» Your task: In the material below, list every line carrying the string "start".

» Given information:
+++++

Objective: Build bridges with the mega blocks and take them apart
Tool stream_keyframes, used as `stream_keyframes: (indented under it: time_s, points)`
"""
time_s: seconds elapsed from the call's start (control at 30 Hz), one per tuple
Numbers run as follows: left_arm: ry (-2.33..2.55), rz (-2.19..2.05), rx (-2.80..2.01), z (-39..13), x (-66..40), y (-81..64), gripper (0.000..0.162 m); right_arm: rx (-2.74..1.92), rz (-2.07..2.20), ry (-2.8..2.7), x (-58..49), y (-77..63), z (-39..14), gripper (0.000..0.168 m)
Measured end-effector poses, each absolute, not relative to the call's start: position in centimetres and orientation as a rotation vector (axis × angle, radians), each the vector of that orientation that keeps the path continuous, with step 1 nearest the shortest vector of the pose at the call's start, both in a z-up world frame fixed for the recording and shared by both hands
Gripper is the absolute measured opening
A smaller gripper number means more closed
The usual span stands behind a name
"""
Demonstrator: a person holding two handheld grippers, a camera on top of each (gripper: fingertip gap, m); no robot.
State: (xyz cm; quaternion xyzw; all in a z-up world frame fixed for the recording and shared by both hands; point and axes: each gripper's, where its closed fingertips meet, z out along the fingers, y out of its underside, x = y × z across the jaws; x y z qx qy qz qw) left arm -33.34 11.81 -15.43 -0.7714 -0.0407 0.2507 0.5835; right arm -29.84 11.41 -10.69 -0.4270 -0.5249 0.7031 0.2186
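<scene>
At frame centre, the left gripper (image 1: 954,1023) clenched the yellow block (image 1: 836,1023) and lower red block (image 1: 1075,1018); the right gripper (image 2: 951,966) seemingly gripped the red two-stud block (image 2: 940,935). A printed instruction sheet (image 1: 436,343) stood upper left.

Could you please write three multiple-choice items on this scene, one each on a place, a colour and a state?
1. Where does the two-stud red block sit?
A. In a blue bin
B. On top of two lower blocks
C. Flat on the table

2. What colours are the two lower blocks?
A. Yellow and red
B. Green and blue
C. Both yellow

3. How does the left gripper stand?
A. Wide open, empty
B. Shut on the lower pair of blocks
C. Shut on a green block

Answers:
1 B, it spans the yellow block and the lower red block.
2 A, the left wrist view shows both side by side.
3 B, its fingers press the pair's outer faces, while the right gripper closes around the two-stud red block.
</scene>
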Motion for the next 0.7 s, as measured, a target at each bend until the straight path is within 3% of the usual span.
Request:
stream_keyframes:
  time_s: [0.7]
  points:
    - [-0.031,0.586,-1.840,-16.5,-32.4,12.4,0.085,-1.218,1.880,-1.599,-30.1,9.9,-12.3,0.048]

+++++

» Task response:
time_s: seconds elapsed from the call's start (control at 30 Hz), one per tuple
Measured end-effector poses, each absolute, not relative to the call's start: position in centimetres and orientation as a rotation vector (axis × angle, radians), each the vector of that orientation that keeps the path continuous, with step 1 nearest the shortest vector of the pose at the call's start, both in a z-up world frame fixed for the recording and shared by both hands

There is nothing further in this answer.